**TASK REQUIREMENTS**
Look through the entries below, please, and copy every line with the word "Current".
════════════════════
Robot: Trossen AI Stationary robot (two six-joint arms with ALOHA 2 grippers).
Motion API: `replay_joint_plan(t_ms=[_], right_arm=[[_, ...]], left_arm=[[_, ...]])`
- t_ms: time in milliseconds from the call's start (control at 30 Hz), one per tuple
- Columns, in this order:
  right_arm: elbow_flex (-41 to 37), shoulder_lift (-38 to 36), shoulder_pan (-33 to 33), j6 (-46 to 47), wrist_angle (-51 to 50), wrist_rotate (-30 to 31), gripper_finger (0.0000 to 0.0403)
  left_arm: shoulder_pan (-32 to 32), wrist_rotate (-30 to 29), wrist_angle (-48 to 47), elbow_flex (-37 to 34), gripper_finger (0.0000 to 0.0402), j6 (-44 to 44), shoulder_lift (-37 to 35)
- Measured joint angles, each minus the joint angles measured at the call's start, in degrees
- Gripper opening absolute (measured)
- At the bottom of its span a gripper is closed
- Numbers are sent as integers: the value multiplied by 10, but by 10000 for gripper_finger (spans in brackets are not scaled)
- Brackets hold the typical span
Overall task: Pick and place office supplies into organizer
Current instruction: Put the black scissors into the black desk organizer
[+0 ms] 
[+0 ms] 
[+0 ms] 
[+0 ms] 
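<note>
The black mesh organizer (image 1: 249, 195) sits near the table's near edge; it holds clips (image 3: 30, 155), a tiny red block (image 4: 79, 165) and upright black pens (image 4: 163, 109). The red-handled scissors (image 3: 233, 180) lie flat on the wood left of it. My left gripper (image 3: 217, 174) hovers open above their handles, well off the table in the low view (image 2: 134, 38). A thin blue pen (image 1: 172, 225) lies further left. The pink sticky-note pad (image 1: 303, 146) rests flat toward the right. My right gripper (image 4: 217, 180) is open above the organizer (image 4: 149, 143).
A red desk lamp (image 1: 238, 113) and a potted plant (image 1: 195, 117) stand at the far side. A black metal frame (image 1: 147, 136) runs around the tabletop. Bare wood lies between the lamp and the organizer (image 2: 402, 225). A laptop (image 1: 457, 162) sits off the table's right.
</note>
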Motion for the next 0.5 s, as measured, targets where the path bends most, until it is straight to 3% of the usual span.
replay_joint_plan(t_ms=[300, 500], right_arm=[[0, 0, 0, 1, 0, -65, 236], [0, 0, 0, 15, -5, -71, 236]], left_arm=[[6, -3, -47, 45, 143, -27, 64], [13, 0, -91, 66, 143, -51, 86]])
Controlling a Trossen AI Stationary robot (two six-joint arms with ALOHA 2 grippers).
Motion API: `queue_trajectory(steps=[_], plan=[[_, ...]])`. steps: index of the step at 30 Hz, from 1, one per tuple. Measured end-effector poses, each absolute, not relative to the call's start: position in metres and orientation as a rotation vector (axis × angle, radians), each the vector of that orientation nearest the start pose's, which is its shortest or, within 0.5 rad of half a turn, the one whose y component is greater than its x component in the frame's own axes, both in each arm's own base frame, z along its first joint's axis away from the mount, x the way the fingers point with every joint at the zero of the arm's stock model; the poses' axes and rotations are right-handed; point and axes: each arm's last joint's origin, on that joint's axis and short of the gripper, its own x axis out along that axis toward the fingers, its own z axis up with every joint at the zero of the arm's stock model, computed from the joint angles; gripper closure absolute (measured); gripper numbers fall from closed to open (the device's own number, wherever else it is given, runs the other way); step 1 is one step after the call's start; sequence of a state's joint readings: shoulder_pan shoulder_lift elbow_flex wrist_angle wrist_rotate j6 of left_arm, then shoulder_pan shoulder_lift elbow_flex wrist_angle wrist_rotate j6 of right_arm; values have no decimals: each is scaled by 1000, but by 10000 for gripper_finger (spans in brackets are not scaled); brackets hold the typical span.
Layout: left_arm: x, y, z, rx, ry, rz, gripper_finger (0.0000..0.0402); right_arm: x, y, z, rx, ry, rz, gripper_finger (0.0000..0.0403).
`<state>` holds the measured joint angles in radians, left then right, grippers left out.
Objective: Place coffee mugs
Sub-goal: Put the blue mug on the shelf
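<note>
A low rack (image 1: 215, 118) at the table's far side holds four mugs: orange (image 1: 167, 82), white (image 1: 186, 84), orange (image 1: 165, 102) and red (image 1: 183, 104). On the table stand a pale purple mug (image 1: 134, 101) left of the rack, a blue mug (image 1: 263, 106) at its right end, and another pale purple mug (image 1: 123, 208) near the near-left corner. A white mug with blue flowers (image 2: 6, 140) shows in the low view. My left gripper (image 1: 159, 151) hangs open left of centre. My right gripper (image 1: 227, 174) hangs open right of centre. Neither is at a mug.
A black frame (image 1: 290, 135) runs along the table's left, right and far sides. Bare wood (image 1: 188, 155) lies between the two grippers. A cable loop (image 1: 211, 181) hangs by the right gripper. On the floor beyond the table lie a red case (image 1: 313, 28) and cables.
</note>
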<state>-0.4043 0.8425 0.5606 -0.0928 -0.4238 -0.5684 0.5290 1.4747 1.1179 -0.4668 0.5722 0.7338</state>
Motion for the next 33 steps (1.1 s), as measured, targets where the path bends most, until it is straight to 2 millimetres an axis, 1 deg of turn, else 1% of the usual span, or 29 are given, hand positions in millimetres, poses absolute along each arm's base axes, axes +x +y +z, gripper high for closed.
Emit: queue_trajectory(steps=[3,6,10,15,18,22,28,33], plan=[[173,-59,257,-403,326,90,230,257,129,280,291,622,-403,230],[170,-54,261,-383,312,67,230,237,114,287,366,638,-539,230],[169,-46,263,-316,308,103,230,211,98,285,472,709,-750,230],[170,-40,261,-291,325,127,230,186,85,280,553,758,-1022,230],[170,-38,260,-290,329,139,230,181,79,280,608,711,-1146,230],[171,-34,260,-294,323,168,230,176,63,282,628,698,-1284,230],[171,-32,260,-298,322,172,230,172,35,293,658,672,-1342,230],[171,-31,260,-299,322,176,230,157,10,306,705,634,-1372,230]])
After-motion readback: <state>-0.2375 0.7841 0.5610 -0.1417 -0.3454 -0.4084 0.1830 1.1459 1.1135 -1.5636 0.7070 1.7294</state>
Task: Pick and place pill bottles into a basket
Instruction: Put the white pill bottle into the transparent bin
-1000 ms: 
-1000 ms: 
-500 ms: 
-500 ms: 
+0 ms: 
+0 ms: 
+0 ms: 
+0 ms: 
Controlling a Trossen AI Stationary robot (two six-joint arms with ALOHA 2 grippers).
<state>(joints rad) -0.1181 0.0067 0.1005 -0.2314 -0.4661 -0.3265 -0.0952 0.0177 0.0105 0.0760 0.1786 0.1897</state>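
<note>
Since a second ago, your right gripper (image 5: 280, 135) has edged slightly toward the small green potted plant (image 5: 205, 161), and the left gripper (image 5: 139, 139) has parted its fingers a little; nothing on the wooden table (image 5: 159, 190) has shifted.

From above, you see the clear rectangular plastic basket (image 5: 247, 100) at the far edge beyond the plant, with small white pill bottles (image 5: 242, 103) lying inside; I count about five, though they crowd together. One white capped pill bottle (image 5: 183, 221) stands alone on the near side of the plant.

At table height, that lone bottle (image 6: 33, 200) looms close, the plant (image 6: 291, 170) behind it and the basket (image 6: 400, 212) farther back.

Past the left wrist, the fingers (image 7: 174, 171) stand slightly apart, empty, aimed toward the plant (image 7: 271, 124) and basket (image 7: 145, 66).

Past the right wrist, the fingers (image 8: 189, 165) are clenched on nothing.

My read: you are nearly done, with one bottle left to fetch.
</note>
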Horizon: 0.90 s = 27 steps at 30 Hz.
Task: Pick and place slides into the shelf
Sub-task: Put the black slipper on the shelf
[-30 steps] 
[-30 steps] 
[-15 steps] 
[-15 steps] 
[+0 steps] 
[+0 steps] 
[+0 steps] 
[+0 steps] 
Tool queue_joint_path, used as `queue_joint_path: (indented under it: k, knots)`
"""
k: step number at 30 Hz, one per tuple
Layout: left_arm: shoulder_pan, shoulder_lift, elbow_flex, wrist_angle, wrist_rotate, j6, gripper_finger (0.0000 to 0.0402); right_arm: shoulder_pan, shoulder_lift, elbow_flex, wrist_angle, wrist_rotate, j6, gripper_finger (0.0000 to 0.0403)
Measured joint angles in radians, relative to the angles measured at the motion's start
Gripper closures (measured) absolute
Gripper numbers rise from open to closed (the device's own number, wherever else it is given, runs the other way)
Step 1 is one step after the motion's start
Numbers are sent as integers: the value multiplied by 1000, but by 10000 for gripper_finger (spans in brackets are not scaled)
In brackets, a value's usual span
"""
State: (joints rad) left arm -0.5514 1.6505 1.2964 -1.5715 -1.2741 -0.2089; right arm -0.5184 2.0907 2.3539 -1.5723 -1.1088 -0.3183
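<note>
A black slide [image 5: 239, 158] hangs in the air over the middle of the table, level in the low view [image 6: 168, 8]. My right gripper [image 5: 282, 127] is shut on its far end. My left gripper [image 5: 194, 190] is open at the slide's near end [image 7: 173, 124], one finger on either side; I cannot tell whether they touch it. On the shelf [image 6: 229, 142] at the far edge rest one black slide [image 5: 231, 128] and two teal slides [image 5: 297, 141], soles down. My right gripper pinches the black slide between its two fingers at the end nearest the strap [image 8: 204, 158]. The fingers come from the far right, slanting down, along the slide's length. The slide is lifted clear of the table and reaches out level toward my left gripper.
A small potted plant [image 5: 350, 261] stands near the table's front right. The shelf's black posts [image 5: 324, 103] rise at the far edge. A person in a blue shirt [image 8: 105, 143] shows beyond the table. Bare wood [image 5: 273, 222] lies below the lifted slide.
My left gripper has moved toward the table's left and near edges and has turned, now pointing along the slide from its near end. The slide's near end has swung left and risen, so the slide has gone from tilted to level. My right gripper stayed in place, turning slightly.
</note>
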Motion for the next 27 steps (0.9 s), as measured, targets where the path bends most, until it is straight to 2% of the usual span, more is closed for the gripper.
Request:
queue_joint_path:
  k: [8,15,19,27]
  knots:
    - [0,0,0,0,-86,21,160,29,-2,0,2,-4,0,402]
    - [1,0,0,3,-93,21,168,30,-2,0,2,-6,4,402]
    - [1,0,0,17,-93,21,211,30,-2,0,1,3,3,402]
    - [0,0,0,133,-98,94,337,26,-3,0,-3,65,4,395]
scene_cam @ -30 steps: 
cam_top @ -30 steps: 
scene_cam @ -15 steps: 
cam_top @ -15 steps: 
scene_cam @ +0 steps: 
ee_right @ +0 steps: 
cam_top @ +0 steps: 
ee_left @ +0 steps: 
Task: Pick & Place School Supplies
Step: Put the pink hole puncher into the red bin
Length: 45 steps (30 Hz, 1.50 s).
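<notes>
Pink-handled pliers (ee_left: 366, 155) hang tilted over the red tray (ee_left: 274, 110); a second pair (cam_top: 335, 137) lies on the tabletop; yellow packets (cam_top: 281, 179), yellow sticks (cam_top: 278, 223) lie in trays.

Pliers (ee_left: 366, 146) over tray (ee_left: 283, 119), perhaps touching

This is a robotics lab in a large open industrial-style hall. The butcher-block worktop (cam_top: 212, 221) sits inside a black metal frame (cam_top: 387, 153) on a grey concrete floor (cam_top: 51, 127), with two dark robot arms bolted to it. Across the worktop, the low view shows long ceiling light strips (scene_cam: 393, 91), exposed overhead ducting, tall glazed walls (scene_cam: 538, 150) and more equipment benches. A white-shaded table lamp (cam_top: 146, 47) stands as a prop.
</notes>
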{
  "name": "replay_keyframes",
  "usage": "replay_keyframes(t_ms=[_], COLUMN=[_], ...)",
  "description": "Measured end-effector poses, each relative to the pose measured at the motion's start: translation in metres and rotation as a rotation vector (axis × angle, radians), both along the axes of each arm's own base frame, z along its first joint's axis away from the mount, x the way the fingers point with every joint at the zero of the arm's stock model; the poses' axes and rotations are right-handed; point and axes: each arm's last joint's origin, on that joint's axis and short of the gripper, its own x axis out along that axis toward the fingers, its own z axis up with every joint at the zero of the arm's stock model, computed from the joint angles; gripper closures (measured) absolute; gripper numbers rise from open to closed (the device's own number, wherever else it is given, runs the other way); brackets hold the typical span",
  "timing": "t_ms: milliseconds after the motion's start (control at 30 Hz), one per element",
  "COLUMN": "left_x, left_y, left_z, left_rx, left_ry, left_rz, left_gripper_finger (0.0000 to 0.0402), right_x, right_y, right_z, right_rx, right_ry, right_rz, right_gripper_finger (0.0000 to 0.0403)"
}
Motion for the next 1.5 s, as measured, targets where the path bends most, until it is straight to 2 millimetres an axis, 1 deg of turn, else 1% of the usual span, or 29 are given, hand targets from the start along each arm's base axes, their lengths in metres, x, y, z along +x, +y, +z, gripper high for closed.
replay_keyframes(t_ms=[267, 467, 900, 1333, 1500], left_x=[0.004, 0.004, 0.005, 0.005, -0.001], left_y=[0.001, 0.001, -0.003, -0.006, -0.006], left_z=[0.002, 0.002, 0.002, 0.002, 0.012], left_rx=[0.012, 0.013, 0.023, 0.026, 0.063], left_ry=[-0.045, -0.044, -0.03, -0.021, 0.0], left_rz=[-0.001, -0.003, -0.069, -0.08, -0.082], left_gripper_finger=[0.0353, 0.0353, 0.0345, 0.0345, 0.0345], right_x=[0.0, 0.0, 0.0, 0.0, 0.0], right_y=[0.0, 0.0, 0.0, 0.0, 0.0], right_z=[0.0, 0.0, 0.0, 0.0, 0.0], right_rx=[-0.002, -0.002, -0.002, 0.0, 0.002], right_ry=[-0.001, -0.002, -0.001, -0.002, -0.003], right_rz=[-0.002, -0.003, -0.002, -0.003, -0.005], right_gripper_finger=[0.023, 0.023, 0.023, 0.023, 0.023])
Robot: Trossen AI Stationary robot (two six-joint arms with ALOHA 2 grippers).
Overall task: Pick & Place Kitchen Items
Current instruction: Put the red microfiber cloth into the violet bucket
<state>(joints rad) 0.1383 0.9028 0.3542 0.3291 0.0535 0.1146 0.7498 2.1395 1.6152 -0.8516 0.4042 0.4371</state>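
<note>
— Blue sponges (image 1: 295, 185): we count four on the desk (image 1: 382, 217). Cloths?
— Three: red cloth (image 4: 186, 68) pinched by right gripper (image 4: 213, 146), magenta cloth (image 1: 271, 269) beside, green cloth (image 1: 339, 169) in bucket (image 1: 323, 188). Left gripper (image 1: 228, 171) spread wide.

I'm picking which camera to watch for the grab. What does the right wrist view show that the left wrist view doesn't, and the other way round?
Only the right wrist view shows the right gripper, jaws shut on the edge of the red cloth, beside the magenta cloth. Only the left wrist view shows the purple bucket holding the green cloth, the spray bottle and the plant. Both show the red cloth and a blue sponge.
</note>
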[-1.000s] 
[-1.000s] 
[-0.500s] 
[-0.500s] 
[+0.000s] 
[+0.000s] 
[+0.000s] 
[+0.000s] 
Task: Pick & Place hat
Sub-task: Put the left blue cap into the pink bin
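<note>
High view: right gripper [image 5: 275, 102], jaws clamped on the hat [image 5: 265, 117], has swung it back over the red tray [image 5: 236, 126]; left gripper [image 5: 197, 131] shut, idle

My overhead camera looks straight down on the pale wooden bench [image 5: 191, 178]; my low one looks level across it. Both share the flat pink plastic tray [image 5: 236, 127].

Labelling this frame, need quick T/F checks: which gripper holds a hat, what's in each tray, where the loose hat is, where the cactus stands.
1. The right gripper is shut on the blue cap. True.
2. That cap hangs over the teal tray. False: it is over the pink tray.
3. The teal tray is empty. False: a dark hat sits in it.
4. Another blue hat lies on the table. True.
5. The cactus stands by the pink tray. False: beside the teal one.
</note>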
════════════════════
**THE COMPLETED TASK**
Current instruction: Put the black scissors into the black desk organizer
Current instruction: Put the red microfiber cloth into the violet bucket

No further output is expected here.